(Your objective):
The full listing should be duplicated word for word.

(Given information):
************
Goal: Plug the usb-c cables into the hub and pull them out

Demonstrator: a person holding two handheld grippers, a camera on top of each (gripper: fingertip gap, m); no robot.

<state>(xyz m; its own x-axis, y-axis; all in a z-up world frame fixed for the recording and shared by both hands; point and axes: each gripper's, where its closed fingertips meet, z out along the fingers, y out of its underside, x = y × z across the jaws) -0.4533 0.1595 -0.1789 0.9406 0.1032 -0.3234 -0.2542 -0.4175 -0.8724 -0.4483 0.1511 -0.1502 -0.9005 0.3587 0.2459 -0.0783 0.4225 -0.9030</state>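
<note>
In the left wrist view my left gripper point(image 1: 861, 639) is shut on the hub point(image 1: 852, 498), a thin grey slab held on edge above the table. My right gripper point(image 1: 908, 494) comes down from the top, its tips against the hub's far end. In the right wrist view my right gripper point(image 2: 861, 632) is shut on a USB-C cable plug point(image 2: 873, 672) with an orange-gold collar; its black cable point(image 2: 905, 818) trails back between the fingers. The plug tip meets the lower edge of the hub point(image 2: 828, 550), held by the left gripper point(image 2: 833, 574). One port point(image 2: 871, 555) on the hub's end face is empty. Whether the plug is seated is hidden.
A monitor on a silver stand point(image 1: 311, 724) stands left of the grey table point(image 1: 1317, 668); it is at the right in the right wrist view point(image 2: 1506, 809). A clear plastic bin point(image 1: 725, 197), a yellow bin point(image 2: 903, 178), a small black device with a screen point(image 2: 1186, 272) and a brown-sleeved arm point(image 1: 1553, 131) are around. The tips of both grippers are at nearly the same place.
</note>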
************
(Reply to the task):
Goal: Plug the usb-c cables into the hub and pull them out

Demonstrator: a person holding two handheld grippers, a camera on top of each (gripper: fingertip gap, m); no robot.

<state>(xyz m; its own x-axis, y-axis; all in a z-up world frame fixed for the recording and shared by both hands; point and axes: each gripper's, where its closed fingertips meet, z out along the fingers, y out of its underside, x = y × z across the jaws) -0.4533 0.1595 -0.1789 0.9406 0.1032 -0.3234 -0.2542 -0.4175 -0.8724 -0.4483 0.1511 -0.1502 -0.9005 0.3587 0.2459 -0.0783 0.4225 -0.9030</state>
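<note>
In the left wrist view my left gripper point(image 1: 861, 639) is shut on the hub point(image 1: 852, 498), a thin grey slab held on edge above the table. My right gripper point(image 1: 908, 494) comes down from the top, its tips against the hub's far end. In the right wrist view my right gripper point(image 2: 861, 632) is shut on a USB-C cable plug point(image 2: 873, 672) with an orange-gold collar; its black cable point(image 2: 905, 818) trails back between the fingers. The plug tip meets the lower edge of the hub point(image 2: 828, 550), held by the left gripper point(image 2: 833, 574). One port point(image 2: 871, 555) on the hub's end face is empty. Whether the plug is seated is hidden.
A monitor on a silver stand point(image 1: 311, 724) stands left of the grey table point(image 1: 1317, 668); it is at the right in the right wrist view point(image 2: 1506, 809). A clear plastic bin point(image 1: 725, 197), a yellow bin point(image 2: 903, 178), a small black device with a screen point(image 2: 1186, 272) and a brown-sleeved arm point(image 1: 1553, 131) are around. The tips of both grippers are at nearly the same place.
</note>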

Besides the given answer, there is nothing more to add.